WHAT YOU HAVE TO DO:
The result should be every line of the listing that contains "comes".

□ □ □

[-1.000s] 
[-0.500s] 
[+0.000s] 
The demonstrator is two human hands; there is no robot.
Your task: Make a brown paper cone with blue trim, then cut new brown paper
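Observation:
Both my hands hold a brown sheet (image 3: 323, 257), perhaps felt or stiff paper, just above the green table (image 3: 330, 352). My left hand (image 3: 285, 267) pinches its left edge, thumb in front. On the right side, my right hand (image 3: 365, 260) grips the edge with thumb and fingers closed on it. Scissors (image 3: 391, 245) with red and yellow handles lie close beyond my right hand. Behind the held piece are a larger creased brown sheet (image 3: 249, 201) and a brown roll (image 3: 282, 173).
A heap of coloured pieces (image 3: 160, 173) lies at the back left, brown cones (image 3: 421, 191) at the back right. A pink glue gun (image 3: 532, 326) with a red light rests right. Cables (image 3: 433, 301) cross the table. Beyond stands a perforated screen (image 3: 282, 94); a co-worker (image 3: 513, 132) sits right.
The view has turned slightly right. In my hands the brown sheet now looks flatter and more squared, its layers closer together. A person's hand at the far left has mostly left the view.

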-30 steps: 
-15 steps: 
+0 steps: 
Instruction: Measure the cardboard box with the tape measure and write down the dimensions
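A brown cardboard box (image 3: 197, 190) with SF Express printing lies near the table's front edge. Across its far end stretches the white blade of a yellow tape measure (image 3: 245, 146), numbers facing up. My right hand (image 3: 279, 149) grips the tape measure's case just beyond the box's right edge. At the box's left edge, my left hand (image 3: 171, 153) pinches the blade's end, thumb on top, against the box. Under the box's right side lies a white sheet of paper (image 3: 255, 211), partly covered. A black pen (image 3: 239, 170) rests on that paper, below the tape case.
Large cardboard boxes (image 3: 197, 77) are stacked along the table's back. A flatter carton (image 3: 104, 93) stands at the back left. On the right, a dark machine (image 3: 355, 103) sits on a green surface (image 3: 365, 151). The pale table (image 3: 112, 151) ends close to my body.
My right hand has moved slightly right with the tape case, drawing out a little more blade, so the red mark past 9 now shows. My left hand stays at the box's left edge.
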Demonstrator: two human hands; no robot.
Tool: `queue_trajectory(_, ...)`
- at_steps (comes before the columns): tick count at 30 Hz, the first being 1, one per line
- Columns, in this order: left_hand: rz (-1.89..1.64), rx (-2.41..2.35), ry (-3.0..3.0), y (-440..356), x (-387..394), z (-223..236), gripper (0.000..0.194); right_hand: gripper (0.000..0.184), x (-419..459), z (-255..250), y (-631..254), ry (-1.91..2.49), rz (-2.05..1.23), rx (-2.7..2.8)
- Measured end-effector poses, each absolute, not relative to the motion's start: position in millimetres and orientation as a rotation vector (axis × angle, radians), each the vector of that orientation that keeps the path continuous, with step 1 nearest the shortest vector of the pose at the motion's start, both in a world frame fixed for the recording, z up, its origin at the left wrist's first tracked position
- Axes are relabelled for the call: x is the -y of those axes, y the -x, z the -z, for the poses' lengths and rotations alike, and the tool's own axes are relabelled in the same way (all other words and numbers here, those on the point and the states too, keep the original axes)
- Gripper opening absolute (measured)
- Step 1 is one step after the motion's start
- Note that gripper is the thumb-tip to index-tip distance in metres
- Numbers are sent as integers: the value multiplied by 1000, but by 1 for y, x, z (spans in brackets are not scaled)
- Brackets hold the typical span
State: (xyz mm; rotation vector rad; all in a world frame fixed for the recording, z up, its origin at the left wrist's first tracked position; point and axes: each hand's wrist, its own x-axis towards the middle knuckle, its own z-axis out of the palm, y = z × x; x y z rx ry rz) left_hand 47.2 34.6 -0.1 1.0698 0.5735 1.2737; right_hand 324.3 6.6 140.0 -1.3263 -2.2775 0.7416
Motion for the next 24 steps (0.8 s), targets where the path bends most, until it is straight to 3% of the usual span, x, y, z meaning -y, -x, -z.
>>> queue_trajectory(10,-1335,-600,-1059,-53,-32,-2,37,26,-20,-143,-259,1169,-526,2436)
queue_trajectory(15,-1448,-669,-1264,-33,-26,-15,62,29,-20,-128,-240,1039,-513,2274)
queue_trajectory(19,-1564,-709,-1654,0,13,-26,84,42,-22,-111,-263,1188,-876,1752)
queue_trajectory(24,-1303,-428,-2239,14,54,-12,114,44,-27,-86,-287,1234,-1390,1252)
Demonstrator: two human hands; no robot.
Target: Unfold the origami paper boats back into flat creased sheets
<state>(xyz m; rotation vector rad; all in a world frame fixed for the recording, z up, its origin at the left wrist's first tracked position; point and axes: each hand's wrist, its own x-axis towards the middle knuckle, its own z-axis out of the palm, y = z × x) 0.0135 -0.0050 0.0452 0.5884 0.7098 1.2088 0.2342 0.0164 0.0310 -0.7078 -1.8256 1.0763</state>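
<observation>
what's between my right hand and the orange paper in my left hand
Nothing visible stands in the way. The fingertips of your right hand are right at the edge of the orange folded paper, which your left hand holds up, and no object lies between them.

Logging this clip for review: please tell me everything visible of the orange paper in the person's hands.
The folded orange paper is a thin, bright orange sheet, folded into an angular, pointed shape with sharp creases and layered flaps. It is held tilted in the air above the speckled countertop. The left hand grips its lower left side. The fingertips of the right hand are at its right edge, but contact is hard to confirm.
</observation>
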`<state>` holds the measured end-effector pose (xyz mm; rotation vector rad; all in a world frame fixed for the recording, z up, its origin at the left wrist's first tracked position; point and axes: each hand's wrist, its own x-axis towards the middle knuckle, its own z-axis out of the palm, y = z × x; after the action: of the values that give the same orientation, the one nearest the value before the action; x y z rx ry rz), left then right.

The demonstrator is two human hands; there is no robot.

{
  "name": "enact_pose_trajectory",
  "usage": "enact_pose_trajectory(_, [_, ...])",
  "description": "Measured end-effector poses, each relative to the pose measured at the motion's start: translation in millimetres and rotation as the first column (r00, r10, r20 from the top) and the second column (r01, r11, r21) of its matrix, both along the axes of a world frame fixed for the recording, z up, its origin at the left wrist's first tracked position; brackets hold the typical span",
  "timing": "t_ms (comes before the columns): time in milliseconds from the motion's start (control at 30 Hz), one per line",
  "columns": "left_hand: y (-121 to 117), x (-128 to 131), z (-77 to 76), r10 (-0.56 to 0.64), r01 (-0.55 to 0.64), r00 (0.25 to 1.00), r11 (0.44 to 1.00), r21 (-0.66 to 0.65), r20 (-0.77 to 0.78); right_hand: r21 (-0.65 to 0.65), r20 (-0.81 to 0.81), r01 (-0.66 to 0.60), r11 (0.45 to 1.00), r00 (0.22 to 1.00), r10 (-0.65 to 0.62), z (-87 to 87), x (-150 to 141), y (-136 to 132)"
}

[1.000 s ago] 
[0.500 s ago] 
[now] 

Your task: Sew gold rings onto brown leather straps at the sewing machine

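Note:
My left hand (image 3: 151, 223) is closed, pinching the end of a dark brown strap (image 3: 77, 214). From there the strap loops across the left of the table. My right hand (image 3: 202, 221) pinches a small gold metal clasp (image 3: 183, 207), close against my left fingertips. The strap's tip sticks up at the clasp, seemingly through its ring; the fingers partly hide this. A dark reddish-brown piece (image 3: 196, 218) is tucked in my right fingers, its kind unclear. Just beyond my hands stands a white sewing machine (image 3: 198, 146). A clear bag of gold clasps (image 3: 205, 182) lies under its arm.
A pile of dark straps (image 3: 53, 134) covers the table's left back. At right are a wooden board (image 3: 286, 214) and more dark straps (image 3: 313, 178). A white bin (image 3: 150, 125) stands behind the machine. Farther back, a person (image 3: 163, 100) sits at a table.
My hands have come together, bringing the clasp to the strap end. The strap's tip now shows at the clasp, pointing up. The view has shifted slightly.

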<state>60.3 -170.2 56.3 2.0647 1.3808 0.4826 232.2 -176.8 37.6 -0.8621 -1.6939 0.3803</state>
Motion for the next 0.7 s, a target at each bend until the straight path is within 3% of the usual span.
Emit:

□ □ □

RESPONSE BELOW:
- at_steps (comes before the columns): tick count at 30 Hz, the first being 1, one per line
  "timing": "t_ms (comes before the columns): time in milliseconds from the motion's start (control at 30 Hz), one per line",

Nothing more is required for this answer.